Posted 20 September 2009 - 06:23 PM
Posted 20 September 2009 - 06:39 PM
The second picture starting from the right, top to bottom, means the head (tip) of a pen (or I guess brush in this case) doesn't stop, and the middle line is apparently a phrase referring to scholars who keep writing. Someone else I'm sure can give you a better idea and correct whatever mistakes I've made. My wife thought the whole section might be a stamp placed on it after it was made. The two characters on the right side of the square seal in the second picture means Weiyang, a city or district name. The top character on the left is Wang (King) and my wife couldn't read the last one.

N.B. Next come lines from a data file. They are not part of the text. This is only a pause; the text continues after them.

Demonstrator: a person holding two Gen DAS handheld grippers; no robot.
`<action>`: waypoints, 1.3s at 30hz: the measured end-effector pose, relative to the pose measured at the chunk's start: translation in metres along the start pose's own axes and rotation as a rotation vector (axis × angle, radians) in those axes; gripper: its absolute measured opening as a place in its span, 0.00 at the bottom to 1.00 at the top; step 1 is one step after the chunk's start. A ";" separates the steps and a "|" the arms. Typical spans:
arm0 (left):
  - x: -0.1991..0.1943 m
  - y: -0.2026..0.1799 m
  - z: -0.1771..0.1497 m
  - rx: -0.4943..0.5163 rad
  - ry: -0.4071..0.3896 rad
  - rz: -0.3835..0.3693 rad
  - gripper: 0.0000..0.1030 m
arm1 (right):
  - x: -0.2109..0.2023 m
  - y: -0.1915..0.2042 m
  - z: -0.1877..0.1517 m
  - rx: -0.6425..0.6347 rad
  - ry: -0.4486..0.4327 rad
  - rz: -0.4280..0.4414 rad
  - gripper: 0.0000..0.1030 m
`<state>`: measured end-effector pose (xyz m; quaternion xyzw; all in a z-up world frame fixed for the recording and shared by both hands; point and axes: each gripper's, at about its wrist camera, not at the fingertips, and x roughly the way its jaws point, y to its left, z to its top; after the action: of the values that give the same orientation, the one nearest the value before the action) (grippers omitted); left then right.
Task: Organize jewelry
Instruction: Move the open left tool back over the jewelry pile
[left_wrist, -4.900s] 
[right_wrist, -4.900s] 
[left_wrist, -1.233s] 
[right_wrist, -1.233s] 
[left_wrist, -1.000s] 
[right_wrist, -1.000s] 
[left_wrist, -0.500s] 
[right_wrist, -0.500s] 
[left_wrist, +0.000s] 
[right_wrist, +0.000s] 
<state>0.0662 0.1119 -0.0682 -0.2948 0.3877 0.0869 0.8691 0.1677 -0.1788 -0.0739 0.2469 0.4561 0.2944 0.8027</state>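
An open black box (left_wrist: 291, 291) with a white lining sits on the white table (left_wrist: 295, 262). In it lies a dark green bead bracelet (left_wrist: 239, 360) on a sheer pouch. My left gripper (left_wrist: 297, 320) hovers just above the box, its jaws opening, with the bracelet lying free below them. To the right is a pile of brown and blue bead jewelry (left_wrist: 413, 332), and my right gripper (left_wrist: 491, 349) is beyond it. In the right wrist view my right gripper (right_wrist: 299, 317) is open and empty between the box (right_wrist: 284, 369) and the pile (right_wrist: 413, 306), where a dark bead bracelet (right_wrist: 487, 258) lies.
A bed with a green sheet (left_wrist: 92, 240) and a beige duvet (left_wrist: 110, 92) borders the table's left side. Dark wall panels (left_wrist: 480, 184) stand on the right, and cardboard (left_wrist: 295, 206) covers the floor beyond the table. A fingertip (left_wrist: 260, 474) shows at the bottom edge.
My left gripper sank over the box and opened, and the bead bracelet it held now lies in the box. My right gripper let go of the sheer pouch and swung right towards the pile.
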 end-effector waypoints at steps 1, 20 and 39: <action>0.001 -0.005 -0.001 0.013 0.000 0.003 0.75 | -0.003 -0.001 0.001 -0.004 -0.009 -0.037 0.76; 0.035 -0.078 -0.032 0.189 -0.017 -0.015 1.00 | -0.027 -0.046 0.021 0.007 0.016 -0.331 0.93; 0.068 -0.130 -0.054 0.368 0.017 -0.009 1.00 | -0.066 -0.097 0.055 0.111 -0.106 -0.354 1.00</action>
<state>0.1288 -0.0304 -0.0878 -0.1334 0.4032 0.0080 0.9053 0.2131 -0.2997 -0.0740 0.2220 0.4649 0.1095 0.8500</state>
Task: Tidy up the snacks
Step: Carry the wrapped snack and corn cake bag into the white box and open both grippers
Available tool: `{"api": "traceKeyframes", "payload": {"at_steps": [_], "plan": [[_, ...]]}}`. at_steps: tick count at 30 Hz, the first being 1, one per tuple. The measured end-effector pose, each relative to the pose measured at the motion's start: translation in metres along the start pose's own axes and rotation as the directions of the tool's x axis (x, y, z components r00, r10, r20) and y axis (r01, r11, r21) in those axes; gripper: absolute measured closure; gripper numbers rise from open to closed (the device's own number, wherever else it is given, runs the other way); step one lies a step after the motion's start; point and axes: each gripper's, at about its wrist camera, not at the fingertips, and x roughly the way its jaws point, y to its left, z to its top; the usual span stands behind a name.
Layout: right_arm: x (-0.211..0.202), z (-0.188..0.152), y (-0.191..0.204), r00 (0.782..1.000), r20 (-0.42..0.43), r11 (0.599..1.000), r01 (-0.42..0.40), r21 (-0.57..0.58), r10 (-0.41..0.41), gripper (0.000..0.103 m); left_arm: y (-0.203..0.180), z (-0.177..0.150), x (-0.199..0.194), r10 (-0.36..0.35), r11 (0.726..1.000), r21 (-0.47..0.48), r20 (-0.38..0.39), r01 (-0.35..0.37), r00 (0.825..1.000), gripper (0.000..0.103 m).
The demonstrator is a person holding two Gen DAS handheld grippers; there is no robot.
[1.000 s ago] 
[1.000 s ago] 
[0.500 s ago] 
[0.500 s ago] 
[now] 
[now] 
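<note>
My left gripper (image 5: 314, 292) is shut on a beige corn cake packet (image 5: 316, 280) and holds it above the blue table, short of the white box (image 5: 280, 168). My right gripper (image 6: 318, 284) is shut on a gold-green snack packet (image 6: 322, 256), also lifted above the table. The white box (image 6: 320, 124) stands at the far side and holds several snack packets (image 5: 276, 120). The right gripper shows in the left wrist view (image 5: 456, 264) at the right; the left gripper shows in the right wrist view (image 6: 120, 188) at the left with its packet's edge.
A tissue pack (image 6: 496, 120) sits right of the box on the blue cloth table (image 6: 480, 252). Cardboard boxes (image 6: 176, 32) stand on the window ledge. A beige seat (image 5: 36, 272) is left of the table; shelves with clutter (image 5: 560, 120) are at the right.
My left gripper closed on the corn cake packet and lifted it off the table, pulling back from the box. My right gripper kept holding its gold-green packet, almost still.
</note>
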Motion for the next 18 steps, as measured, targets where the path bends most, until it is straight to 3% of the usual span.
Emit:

I didn't ask about the third picture. Hope this helps.
I'm just speculating here, but it might be a case intended to hold documents of some kind. Anyone know?
Here is some basic info on the Xuande emperor: http://en.wikipedia..../Xuande_Emperor
Edited by JohnD, 20 September 2009 - 07:11 PM.
Posted 22 August 2011 - 07:56 PM
The third character in the first picture (middle, bottom) is written as it would today in common Chinese. But, actually, since the Ming dynasty this character has always been written without the horizontal stroke (in the middle of the character).
Any antiques having the stroke are fakes, this is valid for other antique items too.
Even censers made nowadays often use the Ming Xuande mark, and many go without that stroke.